The weights for Mamba-2.8B are published, though we do not hold a repository link for it. This site calculates hardware requirements rather than hosting model files.
How much compute was used to train Mamba-2.8B?
Around 5.4 × 10²¹ FLOP. That measures what producing the model cost and says nothing about how quickly it answers once trained — inference speed comes from memory bandwidth, not from the training budget.
Can I run Mamba-2.8B if it does not fit in my GPU?
Partly. Layers that do not fit sit in system memory and run at a fraction of the speed, so a mostly-offloaded Mamba-2.8B is rarely worth using. Every figure here assumes the whole model is on the card.
Would two GPUs run Mamba-2.8B faster?
Capacity adds across cards; throughput does not. Since 818 of the cards we track already hold Mamba-2.8B on their own, a second card is rarely the answer here.
Why does the quantisation differ between cards for Mamba-2.8B?
Each card is shown running the least-compressed copy it can hold, and Mamba-2.8B appears at 2 different compression levels across the cards that fit it. Bigger cards get the more accurate version.
How accurate are these Mamba-2.8B speed estimates?

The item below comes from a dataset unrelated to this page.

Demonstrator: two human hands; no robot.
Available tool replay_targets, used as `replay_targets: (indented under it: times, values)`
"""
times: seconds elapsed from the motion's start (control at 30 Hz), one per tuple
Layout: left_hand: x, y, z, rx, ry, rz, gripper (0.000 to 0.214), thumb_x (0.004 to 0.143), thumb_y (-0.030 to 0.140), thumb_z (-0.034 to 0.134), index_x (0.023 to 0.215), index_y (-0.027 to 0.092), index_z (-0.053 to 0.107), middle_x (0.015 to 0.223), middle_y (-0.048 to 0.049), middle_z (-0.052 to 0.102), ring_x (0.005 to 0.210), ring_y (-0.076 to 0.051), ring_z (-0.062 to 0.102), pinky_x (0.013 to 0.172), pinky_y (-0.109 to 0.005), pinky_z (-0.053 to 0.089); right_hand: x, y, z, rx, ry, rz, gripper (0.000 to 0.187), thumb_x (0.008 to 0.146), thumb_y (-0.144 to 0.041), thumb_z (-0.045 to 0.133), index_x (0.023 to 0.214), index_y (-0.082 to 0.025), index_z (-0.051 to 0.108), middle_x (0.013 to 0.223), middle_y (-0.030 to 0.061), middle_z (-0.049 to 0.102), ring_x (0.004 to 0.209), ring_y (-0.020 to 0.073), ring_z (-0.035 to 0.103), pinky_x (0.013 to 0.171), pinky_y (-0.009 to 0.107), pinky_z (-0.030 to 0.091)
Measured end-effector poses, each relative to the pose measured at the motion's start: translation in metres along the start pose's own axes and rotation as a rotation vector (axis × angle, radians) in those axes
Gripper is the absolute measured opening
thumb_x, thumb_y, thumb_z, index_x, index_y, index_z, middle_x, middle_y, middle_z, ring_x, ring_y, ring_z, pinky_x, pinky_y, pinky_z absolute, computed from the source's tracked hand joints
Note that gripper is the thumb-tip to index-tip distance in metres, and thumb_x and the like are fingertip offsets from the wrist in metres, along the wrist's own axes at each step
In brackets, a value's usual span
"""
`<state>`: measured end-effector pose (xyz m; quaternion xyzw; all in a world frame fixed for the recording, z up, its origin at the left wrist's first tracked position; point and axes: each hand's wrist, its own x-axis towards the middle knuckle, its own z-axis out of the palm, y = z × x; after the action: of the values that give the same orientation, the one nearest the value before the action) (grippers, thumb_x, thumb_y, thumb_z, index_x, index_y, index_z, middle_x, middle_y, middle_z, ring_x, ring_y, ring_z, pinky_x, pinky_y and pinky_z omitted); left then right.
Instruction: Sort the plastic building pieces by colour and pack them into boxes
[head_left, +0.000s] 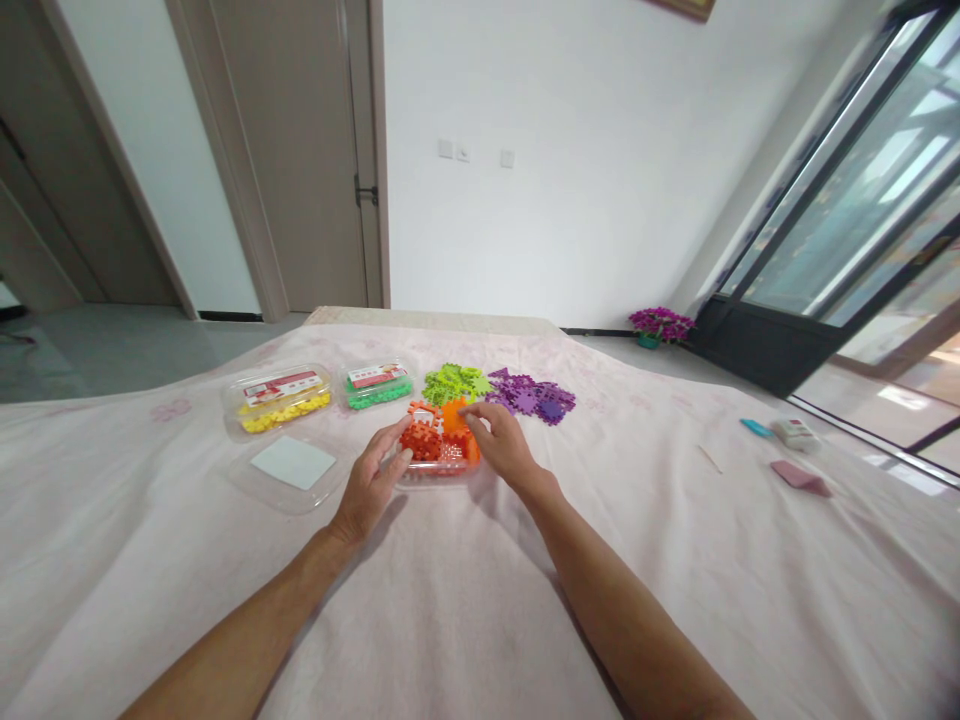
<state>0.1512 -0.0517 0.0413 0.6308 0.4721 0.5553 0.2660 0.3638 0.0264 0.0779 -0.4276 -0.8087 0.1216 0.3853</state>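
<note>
In front of me stands a clear plastic box (439, 468) with red-orange interlocking puzzle-like pieces (421, 441) in it. My left hand (373, 478) grips the box's left side, thumb near its front and fingers behind. At the box's back right, my right hand (501, 442) pinches a bright orange piece (454, 416) between thumb and fingertips. The piece is upright above the box, its lower part close to the other pieces. Behind the box lie a pile of lime-green pieces (454, 383) and a pile of purple pieces (529, 396).
To the left are a clear box of yellow pieces (285, 400), a box of green pieces (379, 386) and a clear lid (294, 464) with a white label. Far right lie a blue item (756, 428), a small white box (795, 434), a pink cloth (801, 477) and a thin stick (710, 459).
</note>
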Motion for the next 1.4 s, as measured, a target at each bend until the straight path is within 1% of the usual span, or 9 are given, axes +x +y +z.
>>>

They are calculated from specifications rather than measured, and each carries a range — 726–1,936 tok/s on the B200, for instance. The same model and card vary by thirty to fifty per cent depending on the inference software and its version.
What GPU do I need to run Mamba-2.8B?
The smallest card in our catalogue that holds Mamba-2.8B is the Tesla C1080, with 4 GB of memory. It runs the model at Q6_K using about 3.0 GB, and produces roughly 19.1 tokens per second. 818 cards in total can run it.
How fast is Mamba-2.8B on a GPU?
It depends on the card. The quickest we calculate is a B200 at about 1,210 tokens per second; the slowest that still runs it manages considerably less. Reading speed is around ten tokens per second, and 784 of the cards that can run Mamba-2.8B clear that.
How much VRAM does Mamba-2.8B need?
About 3.0 GB at Q6_K compression, which is what the smallest card that runs it uses. Less compression needs more: the figures in the memory column above are recalculated for each card, because each one holds the least-compressed version it can.
Can I run Mamba-2.8B on a 8 GB GPU?
Yes. A CMP 170HX 8 GB with 8 GB runs it at Q8_0, using about 3.7 GB and generating roughly 225 tokens per second — a comfortable fit.
Can I run Mamba-2.8B on a 12 GB GPU?
Yes. A GeForce RTX 3080 Ti with 12 GB runs it at Q8_0, using about 3.7 GB and generating roughly 138 tokens per second — a comfortable fit.
Can I run Mamba-2.8B on a 16 GB GPU?
Yes. A Tesla V100 SXM2 16 GB with 16 GB runs it at Q8_0, using about 3.7 GB and generating roughly 171 tokens per second — a comfortable fit.
Can I run Mamba-2.8B on a 24 GB GPU?
Yes. A GeForce RTX 5090 D V2 with 24 GB runs it at Q8_0, using about 3.7 GB and generating roughly 203 tokens per second — a comfortable fit.
Is Mamba-2.8B open source?
Its weights are published, so Mamba-2.8B can be downloaded and run on your own hardware. Note that open weights is not the same as open source in the full sense — it says nothing about the training data, the training code, or the commercial terms attached.
The other direction
Looking at it from the other side?
This page starts from the model. If you already own a card and want to know everything it will run, start from the hardware instead.